Exercise:
Return, word for word, the lines of the listing below from the one with "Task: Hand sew" through the one with "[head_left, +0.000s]", and no other lines.

** Stored data follows **

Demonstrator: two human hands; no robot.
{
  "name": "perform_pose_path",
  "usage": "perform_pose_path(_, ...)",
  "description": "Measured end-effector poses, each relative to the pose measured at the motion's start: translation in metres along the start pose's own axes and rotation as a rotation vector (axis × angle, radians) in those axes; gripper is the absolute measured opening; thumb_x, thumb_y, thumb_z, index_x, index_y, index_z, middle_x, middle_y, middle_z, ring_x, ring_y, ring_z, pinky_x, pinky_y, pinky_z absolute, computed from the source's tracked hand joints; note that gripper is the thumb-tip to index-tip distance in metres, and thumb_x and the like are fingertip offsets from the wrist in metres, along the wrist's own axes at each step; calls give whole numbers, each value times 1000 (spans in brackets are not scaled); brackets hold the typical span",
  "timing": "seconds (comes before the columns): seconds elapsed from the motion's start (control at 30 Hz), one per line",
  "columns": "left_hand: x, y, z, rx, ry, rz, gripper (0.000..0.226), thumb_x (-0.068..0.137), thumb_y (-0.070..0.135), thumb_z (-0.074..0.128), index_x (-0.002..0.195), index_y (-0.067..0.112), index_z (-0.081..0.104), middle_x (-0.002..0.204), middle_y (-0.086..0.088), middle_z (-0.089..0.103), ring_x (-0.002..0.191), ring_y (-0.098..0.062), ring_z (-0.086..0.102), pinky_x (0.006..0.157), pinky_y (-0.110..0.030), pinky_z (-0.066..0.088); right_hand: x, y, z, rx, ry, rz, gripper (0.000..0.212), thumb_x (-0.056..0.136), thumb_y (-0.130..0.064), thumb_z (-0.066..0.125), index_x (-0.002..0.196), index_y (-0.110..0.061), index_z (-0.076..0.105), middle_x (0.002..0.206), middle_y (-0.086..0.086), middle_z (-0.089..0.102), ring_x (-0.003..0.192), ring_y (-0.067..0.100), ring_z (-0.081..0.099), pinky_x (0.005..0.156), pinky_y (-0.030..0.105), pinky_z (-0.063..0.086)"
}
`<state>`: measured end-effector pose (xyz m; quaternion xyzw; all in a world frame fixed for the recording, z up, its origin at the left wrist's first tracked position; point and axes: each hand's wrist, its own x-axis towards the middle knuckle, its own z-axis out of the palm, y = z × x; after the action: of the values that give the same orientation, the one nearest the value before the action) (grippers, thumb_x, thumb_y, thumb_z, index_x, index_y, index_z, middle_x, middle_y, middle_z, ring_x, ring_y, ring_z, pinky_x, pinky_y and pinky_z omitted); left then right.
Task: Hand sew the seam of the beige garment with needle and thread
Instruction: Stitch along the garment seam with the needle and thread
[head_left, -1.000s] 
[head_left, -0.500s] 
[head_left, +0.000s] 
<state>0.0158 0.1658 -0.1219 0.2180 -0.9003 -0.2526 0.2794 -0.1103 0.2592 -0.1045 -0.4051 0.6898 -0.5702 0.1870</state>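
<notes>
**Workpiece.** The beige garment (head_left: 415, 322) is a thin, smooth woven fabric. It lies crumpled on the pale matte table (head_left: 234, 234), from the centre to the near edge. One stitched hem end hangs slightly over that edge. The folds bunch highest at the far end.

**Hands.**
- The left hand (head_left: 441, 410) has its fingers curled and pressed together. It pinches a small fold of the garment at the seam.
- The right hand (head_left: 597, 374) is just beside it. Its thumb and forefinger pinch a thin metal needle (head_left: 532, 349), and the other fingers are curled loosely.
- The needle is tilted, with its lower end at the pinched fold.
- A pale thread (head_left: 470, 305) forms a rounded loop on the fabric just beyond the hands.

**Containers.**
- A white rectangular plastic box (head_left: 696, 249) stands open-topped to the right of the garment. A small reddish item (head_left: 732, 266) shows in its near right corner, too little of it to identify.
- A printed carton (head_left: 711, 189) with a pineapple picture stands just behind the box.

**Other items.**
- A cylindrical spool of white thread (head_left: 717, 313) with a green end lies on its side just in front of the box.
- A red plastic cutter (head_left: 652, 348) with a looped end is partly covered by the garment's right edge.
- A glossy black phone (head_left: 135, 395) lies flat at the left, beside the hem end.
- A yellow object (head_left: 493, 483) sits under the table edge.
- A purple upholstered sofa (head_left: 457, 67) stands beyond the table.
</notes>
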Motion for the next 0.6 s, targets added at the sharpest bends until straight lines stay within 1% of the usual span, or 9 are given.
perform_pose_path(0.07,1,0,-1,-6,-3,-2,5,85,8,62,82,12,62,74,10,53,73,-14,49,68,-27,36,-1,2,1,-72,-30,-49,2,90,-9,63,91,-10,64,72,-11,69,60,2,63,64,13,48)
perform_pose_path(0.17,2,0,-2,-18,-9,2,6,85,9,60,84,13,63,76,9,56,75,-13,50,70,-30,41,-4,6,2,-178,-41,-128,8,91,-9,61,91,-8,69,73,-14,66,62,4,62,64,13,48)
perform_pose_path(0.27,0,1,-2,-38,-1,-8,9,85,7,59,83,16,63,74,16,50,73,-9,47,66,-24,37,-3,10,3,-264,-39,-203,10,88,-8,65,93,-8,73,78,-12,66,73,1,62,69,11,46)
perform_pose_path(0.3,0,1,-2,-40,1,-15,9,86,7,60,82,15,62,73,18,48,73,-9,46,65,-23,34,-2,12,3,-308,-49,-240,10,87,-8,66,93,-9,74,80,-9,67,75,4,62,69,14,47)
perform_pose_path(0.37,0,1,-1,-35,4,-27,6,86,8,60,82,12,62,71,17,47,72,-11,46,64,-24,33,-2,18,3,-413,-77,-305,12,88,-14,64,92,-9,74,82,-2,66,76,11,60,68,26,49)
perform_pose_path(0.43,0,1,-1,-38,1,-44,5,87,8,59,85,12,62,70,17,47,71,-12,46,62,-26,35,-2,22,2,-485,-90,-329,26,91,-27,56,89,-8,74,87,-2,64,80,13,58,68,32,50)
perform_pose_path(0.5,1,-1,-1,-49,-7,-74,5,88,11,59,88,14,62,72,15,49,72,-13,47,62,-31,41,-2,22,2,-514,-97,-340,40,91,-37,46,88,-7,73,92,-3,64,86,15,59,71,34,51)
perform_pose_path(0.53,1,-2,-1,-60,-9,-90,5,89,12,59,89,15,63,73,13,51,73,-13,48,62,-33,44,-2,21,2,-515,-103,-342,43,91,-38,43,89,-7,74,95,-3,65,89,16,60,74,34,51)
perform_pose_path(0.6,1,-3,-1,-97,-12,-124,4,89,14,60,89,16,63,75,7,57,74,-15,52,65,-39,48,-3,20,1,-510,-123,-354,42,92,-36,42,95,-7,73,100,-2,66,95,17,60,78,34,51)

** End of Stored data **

Solution to this task:
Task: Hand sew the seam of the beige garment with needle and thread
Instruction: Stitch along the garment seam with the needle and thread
[head_left, -1.000s] 
[head_left, -0.500s] 
[head_left, +0.000s] 

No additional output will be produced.